**Task item:**
Every single entry should be printed exactly.

**Provided data:**
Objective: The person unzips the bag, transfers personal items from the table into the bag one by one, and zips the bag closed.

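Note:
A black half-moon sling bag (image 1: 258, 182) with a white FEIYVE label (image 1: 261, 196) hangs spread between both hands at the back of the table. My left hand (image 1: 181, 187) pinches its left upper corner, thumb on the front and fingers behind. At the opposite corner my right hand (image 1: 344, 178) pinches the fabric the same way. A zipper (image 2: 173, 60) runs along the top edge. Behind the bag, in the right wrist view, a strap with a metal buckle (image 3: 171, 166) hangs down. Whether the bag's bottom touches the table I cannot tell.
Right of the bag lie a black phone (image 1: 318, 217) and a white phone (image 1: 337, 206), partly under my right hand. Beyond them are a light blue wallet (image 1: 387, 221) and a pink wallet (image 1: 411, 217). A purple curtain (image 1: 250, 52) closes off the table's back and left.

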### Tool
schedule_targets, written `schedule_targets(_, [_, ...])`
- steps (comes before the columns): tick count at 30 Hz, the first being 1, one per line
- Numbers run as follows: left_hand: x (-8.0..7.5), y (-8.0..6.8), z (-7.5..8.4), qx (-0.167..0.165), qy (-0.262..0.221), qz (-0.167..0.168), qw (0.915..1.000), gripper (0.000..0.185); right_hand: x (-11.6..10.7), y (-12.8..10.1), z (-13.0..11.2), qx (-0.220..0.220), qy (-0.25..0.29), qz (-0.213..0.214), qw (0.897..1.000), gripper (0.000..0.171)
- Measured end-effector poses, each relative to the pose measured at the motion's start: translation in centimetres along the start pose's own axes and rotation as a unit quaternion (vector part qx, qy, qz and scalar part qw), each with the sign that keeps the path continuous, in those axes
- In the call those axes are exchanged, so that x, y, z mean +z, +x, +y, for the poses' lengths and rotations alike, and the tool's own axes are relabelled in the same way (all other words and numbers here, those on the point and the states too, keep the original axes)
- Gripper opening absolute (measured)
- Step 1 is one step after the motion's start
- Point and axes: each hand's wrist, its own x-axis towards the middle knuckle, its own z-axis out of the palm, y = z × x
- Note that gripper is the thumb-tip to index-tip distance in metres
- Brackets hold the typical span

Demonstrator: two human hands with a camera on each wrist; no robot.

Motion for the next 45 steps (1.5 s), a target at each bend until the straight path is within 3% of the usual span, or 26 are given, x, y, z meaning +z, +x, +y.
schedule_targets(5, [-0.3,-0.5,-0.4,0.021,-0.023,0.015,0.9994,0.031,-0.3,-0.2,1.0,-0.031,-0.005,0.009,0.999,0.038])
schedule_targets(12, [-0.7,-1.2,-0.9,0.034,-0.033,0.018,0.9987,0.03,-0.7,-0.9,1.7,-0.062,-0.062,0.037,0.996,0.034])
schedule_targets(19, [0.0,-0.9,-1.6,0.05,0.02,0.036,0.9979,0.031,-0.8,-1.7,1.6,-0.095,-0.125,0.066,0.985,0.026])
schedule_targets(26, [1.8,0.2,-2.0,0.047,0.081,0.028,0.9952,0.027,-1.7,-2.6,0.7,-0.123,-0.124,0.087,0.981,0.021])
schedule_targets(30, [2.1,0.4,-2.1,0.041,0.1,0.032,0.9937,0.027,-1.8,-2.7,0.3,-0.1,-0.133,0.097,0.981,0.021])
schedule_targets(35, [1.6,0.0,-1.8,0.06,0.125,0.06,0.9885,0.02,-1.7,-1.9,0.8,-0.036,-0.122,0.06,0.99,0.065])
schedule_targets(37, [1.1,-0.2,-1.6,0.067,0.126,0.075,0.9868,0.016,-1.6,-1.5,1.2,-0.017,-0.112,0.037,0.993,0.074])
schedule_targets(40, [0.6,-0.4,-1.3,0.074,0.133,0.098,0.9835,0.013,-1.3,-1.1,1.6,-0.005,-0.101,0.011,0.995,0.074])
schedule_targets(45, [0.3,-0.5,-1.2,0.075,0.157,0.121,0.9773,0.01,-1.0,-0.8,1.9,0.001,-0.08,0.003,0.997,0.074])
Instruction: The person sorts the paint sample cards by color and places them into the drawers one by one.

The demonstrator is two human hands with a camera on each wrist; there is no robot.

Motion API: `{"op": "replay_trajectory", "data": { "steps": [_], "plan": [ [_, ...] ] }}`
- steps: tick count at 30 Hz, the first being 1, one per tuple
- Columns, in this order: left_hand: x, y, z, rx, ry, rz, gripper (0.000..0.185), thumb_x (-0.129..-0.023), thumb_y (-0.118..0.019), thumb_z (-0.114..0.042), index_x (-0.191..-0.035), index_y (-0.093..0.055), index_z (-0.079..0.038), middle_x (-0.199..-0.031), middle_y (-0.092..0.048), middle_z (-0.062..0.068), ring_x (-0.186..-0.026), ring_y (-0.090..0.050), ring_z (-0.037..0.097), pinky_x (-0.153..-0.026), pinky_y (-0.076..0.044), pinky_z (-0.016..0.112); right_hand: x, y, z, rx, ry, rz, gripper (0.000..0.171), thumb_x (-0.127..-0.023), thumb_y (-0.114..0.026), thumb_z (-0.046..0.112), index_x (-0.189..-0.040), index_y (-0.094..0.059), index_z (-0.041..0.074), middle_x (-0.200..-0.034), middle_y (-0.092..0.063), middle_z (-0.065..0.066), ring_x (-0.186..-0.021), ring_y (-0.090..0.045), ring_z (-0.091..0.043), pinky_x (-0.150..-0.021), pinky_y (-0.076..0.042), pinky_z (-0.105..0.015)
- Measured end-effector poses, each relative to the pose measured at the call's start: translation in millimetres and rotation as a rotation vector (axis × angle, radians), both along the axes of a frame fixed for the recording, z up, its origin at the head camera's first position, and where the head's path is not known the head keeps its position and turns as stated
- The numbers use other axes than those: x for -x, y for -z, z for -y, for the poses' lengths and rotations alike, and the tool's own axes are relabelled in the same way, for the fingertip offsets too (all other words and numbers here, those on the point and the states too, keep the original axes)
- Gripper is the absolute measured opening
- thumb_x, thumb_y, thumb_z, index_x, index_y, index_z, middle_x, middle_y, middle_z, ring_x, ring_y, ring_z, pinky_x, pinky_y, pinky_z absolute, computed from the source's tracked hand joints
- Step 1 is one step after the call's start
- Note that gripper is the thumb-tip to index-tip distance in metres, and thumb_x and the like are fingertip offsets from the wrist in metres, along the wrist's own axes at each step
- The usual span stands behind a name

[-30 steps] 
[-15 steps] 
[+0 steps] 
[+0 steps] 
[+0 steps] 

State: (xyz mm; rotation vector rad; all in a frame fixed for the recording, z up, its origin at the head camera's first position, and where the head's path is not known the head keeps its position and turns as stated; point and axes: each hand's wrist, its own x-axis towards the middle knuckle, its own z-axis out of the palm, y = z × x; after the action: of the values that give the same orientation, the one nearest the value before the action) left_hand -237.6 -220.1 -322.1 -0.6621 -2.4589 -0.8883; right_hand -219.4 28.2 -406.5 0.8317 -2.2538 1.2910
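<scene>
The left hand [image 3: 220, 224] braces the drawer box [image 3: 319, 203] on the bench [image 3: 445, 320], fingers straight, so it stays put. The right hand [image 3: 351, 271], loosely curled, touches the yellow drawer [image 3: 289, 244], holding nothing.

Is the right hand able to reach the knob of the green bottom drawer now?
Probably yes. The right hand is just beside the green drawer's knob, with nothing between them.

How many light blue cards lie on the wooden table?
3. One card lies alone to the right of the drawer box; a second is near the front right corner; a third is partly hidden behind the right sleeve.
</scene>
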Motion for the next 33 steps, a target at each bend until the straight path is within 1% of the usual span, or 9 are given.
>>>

**Result:**
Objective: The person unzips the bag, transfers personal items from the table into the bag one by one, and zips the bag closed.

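Note:
A black half-moon sling bag (image 1: 258, 182) with a white FEIYVE label (image 1: 261, 196) hangs spread between both hands at the back of the table. My left hand (image 1: 181, 187) pinches its left upper corner, thumb on the front and fingers behind. At the opposite corner my right hand (image 1: 344, 178) pinches the fabric the same way. A zipper (image 2: 173, 60) runs along the top edge. Behind the bag, in the right wrist view, a strap with a metal buckle (image 3: 171, 166) hangs down. Whether the bag's bottom touches the table I cannot tell.
Right of the bag lie a black phone (image 1: 318, 217) and a white phone (image 1: 337, 206), partly under my right hand. Beyond them are a light blue wallet (image 1: 387, 221) and a pink wallet (image 1: 411, 217). A purple curtain (image 1: 250, 52) closes off the table's back and left.
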
### Tool
schedule_targets, written `schedule_targets(_, [_, ...])`
- steps (comes before the columns): tick count at 30 Hz, the first being 1, one per line
- Numbers run as follows: left_hand: x (-8.0..7.5), y (-8.0..6.8), z (-7.5..8.4), qx (-0.167..0.165), qy (-0.262..0.221), qz (-0.167..0.168), qw (0.915..1.000), gripper (0.000..0.185); right_hand: x (-11.6..10.7), y (-12.8..10.1), z (-13.0..11.2), qx (-0.220..0.220), qy (-0.25..0.29), qz (-0.213..0.214), qw (0.897..1.000), gripper (0.000..0.171)
- Measured end-effector poses, each relative to the pose measured at the motion's start: translation in centimetres along the start pose's own axes and rotation as a unit quaternion (vector part qx, qy, qz and scalar part qw), each with the sign that keeps the path continuous, in those axes
- In the call those axes are exchanged, so that x, y, z mean +z, +x, +y, for the poses' lengths and rotations alike, and the tool's own axes are relabelled in the same way (all other words and numbers here, those on the point and the states too, keep the original axes)
- Gripper opening absolute (measured)
- Step 1 is one step after the motion's start
- Point and axes: each hand's wrist, its own x-axis towards the middle knuckle, its own z-axis out of the palm, y = z × x
- Note that gripper is the thumb-tip to index-tip distance in metres
- Brackets hold the typical span

Demonstrator: two human hands with a camera on each wrist; no robot.

Motion for the next 45 steps (1.5 s), a target at each bend until the straight path is within 3% of the usual span, or 26 are given, x, y, z meaning +z, +x, +y.
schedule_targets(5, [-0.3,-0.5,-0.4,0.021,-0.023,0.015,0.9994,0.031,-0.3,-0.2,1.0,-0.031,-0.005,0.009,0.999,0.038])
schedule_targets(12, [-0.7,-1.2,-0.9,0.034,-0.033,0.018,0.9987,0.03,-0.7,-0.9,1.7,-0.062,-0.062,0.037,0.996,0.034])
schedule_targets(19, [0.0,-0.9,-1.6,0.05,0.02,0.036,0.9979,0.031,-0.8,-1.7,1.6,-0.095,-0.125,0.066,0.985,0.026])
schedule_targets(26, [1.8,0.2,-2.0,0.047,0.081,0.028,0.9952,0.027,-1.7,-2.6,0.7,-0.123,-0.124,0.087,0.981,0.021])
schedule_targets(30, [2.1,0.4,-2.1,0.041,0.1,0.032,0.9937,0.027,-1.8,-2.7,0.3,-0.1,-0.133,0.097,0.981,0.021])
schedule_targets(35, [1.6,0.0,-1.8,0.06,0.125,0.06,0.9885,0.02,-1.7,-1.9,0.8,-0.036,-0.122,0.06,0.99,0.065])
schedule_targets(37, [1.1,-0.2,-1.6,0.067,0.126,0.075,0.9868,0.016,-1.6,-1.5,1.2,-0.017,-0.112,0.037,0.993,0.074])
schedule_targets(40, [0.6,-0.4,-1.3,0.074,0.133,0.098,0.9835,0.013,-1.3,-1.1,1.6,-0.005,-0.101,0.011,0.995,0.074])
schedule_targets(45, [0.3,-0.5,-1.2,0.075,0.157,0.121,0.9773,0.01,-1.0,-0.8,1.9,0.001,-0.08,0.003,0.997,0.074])
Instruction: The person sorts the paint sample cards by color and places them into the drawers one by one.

The demonstrator is two human hands with a camera on each wrist; there is no robot.

Motion API: `{"op": "replay_trajectory", "data": { "steps": [_], "plan": [ [_, ...] ] }}`
- steps: tick count at 30 Hz, the first being 1, one per tuple
- Columns, in this order: left_hand: x, y, z, rx, ry, rz, gripper (0.000..0.185), thumb_x (-0.129..-0.023), thumb_y (-0.118..0.019), thumb_z (-0.114..0.042), index_x (-0.191..-0.035), index_y (-0.093..0.055), index_z (-0.079..0.038), middle_x (-0.199..-0.031), middle_y (-0.092..0.048), middle_z (-0.062..0.068), ring_x (-0.186..-0.026), ring_y (-0.090..0.050), ring_z (-0.037..0.097), pinky_x (-0.153..-0.026), pinky_y (-0.076..0.044), pinky_z (-0.016..0.112); right_hand: x, y, z, rx, ry, rz, gripper (0.000..0.171), thumb_x (-0.127..-0.023), thumb_y (-0.114..0.026), thumb_z (-0.046..0.112), index_x (-0.189..-0.040), index_y (-0.094..0.059), index_z (-0.041..0.074), middle_x (-0.200..-0.034), middle_y (-0.092..0.063), middle_z (-0.065..0.066), ring_x (-0.186..-0.021), ring_y (-0.090..0.045), ring_z (-0.091..0.043), pinky_x (-0.150..-0.021), pinky_y (-0.076..0.042), pinky_z (-0.105..0.015)
- Measured end-effector poses, each relative to the pose measured at the call's start: translation in millimetres and rotation as a rotation vector (axis × angle, radians), both along the axes of a frame fixed for the recording, z up, its origin at the head camera's first position, and where the head's path is not known the head keeps its position and turns as stated
- The numbers use other axes than those: x for -x, y for -z, z for -y, for the poses' lengths and rotations alike, and the tool's own axes are relabelled in the same way, for the fingertip offsets too (all other words and numbers here, those on the point and the states too, keep the original axes)
- Gripper is the absolute measured opening
- thumb_x, thumb_y, thumb_z, index_x, index_y, index_z, middle_x, middle_y, middle_z, ring_x, ring_y, ring_z, pinky_x, pinky_y, pinky_z absolute, computed from the source's tracked hand joints
- Step 1 is one step after the call's start
- Note that gripper is the thumb-tip to index-tip distance in metres, and thumb_x and the like are fingertip offsets from the wrist in metres, along the wrist's own axes at each step
- The usual span stands behind a name

[-30 steps] 
[-15 steps] 
[+0 steps] 
[+0 steps] 
[+0 steps] 

State: (xyz mm; rotation vector rad; all in a frame fixed for the recording, z up, its origin at the head camera's first position, and where the head's path is not known the head keeps its position and turns as stated; point and axes: each hand's wrist, its own x-axis towards the middle knuckle, its own z-axis out of the palm, y = z × x; after the action: of the values that give the same orientation, the one nearest the value before the action) left_hand -237.6 -220.1 -322.1 -0.6621 -2.4589 -0.8883; right_hand -219.4 28.2 -406.5 0.8317 -2.2538 1.2910
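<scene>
The left hand [image 3: 220, 224] braces the drawer box [image 3: 319, 203] on the bench [image 3: 445, 320], fingers straight, so it stays put. The right hand [image 3: 351, 271], loosely curled, touches the yellow drawer [image 3: 289, 244], holding nothing.

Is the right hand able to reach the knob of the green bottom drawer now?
Probably yes. The right hand is just beside the green drawer's knob, with nothing between them.

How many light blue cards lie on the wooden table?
3. One card lies alone to the right of the drawer box; a second is near the front right corner; a third is partly hidden behind the right sleeve.
</scene>
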Motion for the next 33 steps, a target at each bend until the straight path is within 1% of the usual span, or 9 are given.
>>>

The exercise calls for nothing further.